### Exercise objective:
Up to and including the line that contains "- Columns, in", reproduce every line exactly, beginning with the first line below.

### Collected material:
● ● ● ● ● ● ●
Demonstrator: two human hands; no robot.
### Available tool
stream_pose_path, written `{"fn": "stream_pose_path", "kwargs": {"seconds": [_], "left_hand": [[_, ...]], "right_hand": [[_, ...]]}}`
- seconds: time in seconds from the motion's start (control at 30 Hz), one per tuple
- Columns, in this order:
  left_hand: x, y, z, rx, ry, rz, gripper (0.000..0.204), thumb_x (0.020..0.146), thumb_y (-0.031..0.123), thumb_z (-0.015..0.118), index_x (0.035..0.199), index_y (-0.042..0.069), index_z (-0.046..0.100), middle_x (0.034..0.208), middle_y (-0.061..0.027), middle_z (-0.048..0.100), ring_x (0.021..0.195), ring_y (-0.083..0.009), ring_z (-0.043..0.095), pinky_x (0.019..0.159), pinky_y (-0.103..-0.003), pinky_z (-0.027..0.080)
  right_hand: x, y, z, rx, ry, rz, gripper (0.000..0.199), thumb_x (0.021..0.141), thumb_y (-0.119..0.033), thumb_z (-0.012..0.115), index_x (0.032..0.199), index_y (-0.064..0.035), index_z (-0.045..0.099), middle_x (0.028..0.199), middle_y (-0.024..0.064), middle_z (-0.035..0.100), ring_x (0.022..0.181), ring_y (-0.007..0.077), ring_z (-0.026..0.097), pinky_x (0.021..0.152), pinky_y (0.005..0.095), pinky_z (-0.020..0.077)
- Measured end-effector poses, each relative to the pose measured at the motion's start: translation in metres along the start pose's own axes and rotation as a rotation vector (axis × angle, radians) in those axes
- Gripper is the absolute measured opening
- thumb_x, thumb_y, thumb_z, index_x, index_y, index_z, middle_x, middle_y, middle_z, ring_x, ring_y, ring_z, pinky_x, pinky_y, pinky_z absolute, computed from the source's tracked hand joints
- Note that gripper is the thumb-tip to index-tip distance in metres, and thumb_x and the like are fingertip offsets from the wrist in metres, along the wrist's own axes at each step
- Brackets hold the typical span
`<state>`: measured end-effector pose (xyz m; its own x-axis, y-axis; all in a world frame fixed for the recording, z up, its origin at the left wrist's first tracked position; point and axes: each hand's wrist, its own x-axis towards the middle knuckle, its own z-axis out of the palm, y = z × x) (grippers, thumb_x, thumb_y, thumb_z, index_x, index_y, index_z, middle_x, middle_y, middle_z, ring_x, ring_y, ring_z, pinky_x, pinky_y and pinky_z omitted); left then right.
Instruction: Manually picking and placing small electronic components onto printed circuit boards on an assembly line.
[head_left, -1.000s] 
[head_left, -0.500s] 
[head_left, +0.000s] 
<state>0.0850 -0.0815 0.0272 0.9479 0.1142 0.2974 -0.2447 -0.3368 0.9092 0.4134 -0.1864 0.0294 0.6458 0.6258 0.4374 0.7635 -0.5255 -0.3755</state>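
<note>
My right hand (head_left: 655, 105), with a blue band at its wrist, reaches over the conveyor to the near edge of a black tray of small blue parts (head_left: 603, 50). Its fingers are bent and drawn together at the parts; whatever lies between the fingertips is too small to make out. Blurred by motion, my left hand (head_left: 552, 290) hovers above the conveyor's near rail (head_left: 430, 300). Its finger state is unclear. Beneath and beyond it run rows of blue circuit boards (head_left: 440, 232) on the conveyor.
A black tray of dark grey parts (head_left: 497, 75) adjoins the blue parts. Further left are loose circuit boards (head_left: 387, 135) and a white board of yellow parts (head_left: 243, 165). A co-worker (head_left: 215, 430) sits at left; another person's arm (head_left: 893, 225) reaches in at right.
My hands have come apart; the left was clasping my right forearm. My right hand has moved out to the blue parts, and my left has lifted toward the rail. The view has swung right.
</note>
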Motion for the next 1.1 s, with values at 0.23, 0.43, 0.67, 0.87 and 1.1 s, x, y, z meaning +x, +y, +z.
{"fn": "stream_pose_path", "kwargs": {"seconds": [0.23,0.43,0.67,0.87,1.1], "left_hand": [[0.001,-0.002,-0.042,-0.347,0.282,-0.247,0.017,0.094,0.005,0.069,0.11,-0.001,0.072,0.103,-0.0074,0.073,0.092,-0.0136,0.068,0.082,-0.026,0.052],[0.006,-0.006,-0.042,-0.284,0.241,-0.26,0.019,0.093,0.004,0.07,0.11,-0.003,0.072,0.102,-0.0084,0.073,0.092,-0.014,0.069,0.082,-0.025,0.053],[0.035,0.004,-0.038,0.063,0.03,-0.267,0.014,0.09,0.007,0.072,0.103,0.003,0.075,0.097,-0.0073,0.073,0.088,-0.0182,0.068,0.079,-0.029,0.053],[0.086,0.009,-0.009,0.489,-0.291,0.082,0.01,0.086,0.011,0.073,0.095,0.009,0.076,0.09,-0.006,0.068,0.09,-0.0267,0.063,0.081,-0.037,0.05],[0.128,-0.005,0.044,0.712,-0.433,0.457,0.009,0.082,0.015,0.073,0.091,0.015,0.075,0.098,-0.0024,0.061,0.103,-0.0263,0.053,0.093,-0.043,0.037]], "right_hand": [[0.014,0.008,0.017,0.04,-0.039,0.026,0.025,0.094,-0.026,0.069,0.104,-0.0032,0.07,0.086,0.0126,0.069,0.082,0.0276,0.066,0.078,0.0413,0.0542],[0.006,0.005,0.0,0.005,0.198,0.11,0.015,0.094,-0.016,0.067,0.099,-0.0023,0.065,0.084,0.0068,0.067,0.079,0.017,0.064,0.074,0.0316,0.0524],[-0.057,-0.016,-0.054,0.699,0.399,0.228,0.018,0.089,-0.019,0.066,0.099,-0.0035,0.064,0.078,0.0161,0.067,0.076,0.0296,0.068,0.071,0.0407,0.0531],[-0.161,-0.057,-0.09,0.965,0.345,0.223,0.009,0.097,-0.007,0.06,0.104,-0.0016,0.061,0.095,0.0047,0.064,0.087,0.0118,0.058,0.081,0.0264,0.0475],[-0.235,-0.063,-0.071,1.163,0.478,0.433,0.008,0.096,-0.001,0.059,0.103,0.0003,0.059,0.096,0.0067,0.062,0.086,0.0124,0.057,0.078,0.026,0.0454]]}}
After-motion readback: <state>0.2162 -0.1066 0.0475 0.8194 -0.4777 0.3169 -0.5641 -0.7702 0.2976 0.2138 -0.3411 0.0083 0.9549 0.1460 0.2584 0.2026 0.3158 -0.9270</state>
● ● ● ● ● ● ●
### Problem solution:
Demonstrator: two human hands; no robot.
### Available tool
stream_pose_path, written `{"fn": "stream_pose_path", "kwargs": {"seconds": [_], "left_hand": [[_, ...]], "right_hand": [[_, ...]]}}`
- seconds: time in seconds from the motion's start (control at 30 Hz), one per tuple
- Columns, in this order:

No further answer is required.